§ Your instructions:
Show all lines containing "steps" from the data below.

§ Given data:
+--
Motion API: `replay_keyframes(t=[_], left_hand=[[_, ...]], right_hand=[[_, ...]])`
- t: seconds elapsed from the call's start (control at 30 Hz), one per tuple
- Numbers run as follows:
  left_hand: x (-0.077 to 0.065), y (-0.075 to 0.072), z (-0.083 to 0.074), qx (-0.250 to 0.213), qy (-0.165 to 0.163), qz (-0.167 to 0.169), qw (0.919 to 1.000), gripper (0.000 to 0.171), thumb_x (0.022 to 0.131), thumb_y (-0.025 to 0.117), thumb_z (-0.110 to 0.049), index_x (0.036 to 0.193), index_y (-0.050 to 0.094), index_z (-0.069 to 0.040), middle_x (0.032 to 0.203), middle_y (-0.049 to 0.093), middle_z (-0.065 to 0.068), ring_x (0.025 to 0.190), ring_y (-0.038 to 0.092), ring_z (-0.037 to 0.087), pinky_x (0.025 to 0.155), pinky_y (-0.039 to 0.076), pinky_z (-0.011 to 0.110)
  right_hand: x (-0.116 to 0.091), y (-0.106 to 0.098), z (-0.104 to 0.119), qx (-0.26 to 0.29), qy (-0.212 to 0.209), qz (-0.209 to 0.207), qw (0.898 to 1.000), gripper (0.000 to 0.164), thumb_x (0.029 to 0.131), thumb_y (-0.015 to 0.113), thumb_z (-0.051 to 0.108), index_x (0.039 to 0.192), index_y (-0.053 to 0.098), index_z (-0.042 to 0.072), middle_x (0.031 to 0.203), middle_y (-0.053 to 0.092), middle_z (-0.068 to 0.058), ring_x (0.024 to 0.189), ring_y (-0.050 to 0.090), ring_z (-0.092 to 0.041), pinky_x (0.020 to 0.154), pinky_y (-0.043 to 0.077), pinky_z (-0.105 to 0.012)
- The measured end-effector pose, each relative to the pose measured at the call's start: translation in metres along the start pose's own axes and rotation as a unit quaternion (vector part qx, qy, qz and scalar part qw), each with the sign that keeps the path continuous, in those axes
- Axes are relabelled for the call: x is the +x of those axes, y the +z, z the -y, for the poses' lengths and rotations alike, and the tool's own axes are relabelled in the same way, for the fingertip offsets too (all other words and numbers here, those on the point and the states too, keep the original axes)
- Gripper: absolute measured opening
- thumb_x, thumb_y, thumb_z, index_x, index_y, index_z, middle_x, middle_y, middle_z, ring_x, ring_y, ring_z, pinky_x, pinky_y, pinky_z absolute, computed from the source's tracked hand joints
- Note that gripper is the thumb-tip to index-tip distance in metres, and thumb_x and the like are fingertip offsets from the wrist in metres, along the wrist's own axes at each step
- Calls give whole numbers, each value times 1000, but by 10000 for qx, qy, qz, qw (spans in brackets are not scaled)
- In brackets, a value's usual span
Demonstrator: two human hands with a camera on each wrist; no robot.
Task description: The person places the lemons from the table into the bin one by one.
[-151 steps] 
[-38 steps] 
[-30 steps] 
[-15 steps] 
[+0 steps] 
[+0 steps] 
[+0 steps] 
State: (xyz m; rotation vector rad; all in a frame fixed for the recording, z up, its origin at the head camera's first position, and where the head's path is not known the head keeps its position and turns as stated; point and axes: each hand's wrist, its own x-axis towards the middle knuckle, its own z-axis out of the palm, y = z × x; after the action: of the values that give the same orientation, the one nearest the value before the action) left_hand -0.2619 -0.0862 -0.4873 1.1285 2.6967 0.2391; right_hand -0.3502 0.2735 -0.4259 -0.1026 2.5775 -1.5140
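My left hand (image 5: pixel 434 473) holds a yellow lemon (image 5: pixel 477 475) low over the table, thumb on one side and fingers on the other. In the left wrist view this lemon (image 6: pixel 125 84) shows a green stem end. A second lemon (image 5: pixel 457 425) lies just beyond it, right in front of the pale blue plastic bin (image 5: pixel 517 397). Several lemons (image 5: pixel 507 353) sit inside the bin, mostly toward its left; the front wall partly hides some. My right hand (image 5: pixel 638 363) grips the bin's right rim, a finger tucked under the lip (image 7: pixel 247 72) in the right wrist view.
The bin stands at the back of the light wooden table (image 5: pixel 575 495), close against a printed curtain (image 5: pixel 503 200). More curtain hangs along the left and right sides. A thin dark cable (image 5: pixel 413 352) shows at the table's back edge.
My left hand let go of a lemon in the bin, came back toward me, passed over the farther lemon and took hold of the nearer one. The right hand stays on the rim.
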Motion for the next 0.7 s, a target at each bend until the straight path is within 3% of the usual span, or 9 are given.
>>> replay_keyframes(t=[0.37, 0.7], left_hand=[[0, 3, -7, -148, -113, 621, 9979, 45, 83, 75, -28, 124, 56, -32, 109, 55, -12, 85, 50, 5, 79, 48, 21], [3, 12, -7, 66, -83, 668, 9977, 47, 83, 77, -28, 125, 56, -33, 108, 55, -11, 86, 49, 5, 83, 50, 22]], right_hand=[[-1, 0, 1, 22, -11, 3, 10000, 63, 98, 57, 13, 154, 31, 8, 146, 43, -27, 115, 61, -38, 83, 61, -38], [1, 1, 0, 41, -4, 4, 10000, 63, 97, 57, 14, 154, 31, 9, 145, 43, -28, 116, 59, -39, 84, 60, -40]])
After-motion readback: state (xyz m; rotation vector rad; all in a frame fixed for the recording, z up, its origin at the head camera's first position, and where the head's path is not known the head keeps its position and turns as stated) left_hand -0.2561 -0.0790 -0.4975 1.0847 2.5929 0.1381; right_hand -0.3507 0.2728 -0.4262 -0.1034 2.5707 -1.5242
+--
§ Result below:
[-151 steps] 
[-38 steps] 
[-30 steps] 
[-15 steps] 
[+0 steps] 
[+0 steps] 
[+0 steps] 

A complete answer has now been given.